A FEW years ago, President Mary McAleese caused a stir when she failed to attend the prestigious Aga Khan Cup competition at the RDS, an event at which the President normally presides. Her excuse? She was attending an Irish language course in Donegal. Her decision did not go down well with those in show-jumping circles at the time, I recall, but I thought it a mightily impressive move. I found it inspiring that the President of Ireland considered her personal development in the Irish language more important than attending the country’s most glamorous show-jumping event. A lady with her priorities firmly in order, and not afraid to admit it, I thought.
I was reminded of Mrs McAleese’s stand last week when reading through the Government’s ‘Statement on the Irish Language 2006’. Published just before Christmas, I had intended to read it at my leisure between festive feasts and bad television over the holidays, but somehow didn’t quite get around to it. I could have, had I bothered to open it at all, because when I finally did settle down to examine it on a wet evening last week, the scrutiny was completed in less than 20 minutes.
The statement’s purpose is merely to outline what the Government hopes to achieve through its 20-year strategy for the Irish language, which will be developed over the next two years by Fóram na Gaeilge (consisting of relevant State departments, organisations that have a central role in relation to the Irish language such as Foras na Gaeilge, Údarás na Gaeltachta, TG4, Raidió na Gaeltachta and the voluntary sector).
The 35-page statement document details the Government’s vision for the Irish language, which includes increasing ‘on an incremental basis the use and knowledge of Irish as a community language’ and ensuring that ‘as many citizens as possible are bilingual in both Irish and English’.
Among the ‘objectives’ of the statement (and by extension the 20-year strategy, one presumes) is upholding the special status given to Irish in various acts such as the Official Language Act 2003 and the Broadcasting Act 2001, among others.
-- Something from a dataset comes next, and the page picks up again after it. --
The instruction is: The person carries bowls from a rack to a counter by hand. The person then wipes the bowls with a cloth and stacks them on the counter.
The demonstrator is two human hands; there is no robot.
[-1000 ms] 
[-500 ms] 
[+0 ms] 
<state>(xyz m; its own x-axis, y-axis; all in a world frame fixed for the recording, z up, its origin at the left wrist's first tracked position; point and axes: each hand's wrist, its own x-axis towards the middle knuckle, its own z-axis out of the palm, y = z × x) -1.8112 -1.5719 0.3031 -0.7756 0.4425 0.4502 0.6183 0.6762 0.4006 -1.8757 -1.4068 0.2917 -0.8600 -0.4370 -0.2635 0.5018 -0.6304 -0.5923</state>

Is this a sideways acknowledgement that these acts are currently not being upheld and are thus useless? ‘The Gaeltacht will be given special support as an Irish-speaking area’, the objectives section also declares. Has such support not always been in place?
Continuing the policy of compulsory Irish in schools from primary level to Leaving Cert is also promised as an objective, a clear indication that Fóram na Gaeilge’s remit will not extend to examining if this is the best thing for the language.
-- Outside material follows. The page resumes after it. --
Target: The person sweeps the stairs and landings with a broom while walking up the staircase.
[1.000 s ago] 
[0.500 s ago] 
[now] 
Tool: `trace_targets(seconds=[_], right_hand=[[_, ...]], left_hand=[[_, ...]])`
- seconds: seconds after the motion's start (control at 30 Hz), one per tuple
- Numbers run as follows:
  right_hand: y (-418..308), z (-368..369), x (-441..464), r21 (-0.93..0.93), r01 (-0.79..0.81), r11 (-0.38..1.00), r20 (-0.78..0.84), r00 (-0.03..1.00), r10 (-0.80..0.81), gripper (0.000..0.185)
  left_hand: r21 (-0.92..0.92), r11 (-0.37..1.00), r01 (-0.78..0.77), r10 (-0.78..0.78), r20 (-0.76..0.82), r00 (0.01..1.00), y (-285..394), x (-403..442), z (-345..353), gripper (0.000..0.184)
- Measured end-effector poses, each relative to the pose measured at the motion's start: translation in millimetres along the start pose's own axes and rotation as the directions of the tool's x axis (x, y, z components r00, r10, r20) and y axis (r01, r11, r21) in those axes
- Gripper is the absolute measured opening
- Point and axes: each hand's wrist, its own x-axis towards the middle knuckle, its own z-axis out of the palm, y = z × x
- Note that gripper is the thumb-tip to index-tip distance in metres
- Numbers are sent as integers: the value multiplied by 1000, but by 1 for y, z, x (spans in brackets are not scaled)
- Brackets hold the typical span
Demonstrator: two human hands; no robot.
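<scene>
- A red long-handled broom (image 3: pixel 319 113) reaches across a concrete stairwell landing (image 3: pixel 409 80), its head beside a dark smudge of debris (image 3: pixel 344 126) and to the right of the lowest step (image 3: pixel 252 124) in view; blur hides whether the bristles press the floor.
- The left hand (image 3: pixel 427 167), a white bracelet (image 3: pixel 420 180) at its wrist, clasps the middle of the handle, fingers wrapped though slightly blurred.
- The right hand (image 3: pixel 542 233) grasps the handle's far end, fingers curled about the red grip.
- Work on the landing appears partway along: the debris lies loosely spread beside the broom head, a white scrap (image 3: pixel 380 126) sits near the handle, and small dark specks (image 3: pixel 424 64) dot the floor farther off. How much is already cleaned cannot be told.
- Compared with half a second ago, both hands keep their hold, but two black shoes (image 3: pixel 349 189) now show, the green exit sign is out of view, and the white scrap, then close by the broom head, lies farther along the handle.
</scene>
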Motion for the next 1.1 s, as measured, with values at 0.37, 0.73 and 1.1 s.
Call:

‘The use of the Irish language by the Garda Síochána and the Defence Forces will be continued and developed’ we are also told. How this will be ‘developed’ given the new, multicultural direction in which these forces are going is not clear.
All initiatives aimed at improving the status of the Irish language are to be welcomed and perhaps this 20-year strategy really will be radical and will succeed in building a bilingual society, with Irish as the second – and used – language of the majority. But, on the basis of the ‘statement’, the signs do not look hopeful. It is hard to believe that this statement was not hastily thrown together to focus attention on the Government’s commitment to the Irish language due to its impending inclusion as one of the 23 official languages of the EU. Another routine genuflection in the direction of the Irish language. A let-it-not-be-said-that-we’re-not-doing-our-bit-for-the-language effort.
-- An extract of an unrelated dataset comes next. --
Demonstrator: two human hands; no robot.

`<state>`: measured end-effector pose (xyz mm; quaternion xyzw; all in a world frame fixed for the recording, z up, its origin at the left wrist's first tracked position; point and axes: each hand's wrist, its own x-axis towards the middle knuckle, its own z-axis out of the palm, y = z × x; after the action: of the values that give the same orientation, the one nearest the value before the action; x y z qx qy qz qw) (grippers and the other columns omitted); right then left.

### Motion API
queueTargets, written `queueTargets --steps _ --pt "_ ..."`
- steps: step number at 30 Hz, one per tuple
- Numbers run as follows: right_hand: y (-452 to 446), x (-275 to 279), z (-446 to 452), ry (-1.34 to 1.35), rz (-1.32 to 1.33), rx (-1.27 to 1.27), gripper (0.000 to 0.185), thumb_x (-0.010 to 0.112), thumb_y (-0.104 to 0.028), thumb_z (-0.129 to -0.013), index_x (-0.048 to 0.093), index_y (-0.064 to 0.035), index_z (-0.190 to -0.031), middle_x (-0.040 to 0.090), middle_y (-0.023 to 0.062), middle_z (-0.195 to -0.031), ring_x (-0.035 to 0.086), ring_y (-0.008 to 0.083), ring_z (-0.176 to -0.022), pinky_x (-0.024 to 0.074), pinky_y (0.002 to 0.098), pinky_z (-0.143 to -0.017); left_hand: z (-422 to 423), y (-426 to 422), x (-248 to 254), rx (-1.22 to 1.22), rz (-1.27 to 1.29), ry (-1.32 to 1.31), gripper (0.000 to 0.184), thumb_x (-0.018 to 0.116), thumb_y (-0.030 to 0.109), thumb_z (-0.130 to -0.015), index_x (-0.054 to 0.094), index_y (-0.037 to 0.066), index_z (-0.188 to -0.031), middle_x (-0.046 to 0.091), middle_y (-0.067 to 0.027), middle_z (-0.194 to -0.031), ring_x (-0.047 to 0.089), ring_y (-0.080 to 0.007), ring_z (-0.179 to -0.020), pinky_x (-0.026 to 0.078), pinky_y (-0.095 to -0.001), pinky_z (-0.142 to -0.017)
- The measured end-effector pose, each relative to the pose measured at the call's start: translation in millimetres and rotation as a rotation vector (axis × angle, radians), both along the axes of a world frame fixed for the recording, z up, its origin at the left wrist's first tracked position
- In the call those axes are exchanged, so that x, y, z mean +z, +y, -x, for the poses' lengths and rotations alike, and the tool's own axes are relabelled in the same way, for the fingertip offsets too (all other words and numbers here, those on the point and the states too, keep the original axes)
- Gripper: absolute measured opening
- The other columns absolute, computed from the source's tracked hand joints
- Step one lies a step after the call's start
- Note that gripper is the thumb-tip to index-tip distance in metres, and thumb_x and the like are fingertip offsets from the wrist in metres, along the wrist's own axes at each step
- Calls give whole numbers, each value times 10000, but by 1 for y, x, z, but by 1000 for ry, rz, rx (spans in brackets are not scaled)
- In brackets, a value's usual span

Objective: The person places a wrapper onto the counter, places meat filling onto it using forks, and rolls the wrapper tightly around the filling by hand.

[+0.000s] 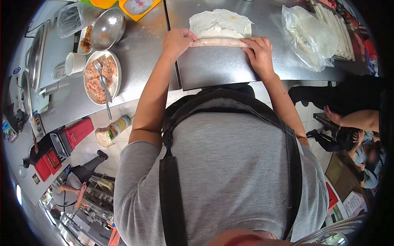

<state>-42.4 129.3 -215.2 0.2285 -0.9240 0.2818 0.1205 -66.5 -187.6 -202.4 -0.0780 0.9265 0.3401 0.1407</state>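
A thin pale wrapper sheet (221,24) lies on the steel table, its near edge rolled into a long, slim roll (217,42) with pinkish filling showing through. At the left end of this roll, my left hand (179,42) pinches it between thumb and fingers. My right hand (259,54) grips the right end, fingers on top and thumb on the near side. Beyond the roll, the rest of the sheet is flat with an uneven far edge.
Left of me stand a white bowl of minced meat (91,84) with a fork and spoon (102,82), a white cup (75,63), a metal bowl (107,29) and a scale (138,6). To the right lie a plastic bag (308,39) and stacked pale rolls (338,33). Other people are nearby.
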Motion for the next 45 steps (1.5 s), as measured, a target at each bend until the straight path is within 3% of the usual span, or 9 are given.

Official recognition of, and protection for, our native language is important for its survival. But not if it is tokenism. The Government – or the EU – saying that Irish is important does not make it so for the ordinary people of this country. With plenty of other demands on their time, Irish people will not think twice about the Irish language, much less about learning and speaking it, unless they are inspired to do so. This is one of those rare instances where words actually could speak louder than actions: through more members of the Government, and other national figures, using their native tongue instead of talking about how wonderful it is – in English.
Padraig Pearse’s words of a century ago still ring true today: ‘Don’t praise the Irish language, speak it.’ Mary McAleese gets it.